メルカリで見つけた思い出の品
「#メルカリで見つけたもの」をテーマに、投稿コンテストをしているので、「SY22」について書きます。
メルカリの私のマイリストに保存している検索条件が「SY22」です。
7,000円から15,000円ぐらいで出品されていて、けっこう売れています。
「SY22」というのはヤマハのミュージック・シンセサイザーです。なんと34年前、1990年に発売された電子楽器です。当時の定価は110,000円。それが今でも取引されているのは驚きです。
「SY22」は既存楽器や効果音などを録音したサンプリング音源とFM音源を1音色あたり4つまで組み合わせて新しい音を作ることができます。
鍵盤数は61鍵で、イニシャル・タッチ、アフター・タッチが付いていてピアノのようにタッチで強弱をつけたり、鍵盤を押し込むことで音色や音量を変化させたりできます。
特徴的なのは、「ベクター・コントローラー」と呼ばれるジョイスティックのような丸いコントローラーを搭載し、四方に4つの音源をアサインして、リアルタイムに音源の音量バランスや音程などを変化させることで、音色が変えられるという点です。
さらにこのベクター・コントローラーの動きは、最大50ステップまでリアルタイムで記憶させることができ。リアルタイムに動かさなくても、音色が変化します。その変化も含めて音色として保存できるようになっていました。
「SY22」は実は私が開発に携わった思い出深い商品なのです。
私はシンセサイザーの開発がしたくてヤマハに入社しました。配属面接ではシンセサイザーの開発をしたいとアピールしましたが、残念ながら配属先はホームキーボードの開発部門でがっかりしました。
子ども用の鍵盤の小さい楽器や電子ピアノのプログラム開発を担当しました。ホームキーボードの市場はシンセサイザーの市場よりも大きく、実はけっこう面白かったのです。
4年目からは電子楽器の音源のデータ制作の仕事を担当することになりました。ボイシングと呼んでいました。私が最初に担当したのは電子ピアノです。元になるグランドピアノの音を1音1音録音し、加工してデータ容量を小さくし、音源メモリー用のデータを作ります。
グランドピアノを入れたスタジオで、一日中一人で、録音した音からひたすら良さそうな音を拾って加工し、試作楽器に取り入れて弾いて確認し、ダメならまた別な音を探して加工するという作業を繰り返していました。
当時はノウハウやツールも少なく、試行錯誤の日々でした。最初の録音では残響音が入りすぎていて、試聴会では「風呂屋のピアノか」と酷評されました。
電子ピアノやポータブルキーボードなどの音源開発に携わって5年目、初心者向けの低価格のシンセサイザーを、私の所属するホームキーボードの部門で開発することになりました。念願のシンセサイザー開発がついにできることになったのです。それがSY22でした。

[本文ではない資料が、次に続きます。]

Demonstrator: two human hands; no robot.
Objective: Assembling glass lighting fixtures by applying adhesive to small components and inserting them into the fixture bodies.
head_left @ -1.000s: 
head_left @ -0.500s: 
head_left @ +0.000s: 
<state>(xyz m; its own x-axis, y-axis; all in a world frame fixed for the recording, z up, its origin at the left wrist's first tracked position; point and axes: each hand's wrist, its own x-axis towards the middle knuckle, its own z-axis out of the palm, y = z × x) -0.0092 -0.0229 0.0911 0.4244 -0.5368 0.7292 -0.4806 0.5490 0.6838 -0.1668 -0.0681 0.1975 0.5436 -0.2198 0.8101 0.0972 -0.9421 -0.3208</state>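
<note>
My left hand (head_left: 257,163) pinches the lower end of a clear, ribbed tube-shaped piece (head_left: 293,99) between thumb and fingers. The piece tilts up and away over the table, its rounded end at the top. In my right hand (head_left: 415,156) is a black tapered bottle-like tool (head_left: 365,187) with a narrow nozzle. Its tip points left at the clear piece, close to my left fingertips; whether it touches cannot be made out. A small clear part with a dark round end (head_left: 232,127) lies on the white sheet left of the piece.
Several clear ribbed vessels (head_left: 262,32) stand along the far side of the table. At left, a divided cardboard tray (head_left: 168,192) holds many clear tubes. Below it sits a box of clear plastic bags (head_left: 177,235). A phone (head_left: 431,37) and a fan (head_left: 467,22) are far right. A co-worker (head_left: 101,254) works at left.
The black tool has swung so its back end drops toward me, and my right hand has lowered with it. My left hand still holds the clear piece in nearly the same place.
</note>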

ホームキーボードは、できるだけ既存の楽器に近い音が出せるように音源データを加工します。一方シンセサイザーはユーザーが音色を自ら作る楽器なので、音源データはその素材を準備することになります。
SY22は低価格モデルでしたから当時まだ高価だったメモリーの容量は限られていました。そこでシンセサイザーの合成音源であるFM音源とのハイブリッドの音源を採用したのです。
2つのサンプリングした素材と2つのFM音源の4つをミックスして音色を作ります。そのミックスの割合を動的に変化させて1つの音色が作れます。ミックスの割合は「ベクター・コントローラ」をグリグリ動かすことで記録できます。これを「ダイナミック・ベクター・シンセシス」と命名して新しい音作りを提唱したのでした。
シンセサイザーのボイシングは一人スタジオにこもって行うのではなく、ミュージシャンや音作りの専門家が加わって素材の作成を一緒に行いました。それはかなりエキサイティングでした。
搭載するプリセット音色は、試作品を海外のR&D(Research and Development)部門に送って各国のミュージシャンやアーティストに作ってもらいました。最終的には制作者を本社に招いて、「ボイシングセッション」と呼ぶ評価、選択のためのセッションを行って選択しました。私にとってはとても刺激的なセッションでした。
そういうわけで、いまだにメルカリに出品されているSY22は私の思い出深い製品なのです。
大事に使ってくださり、また新たに次の人の手に渡っていくのはとてもうれしいことです。そのような商品開発に関わることができて幸せです。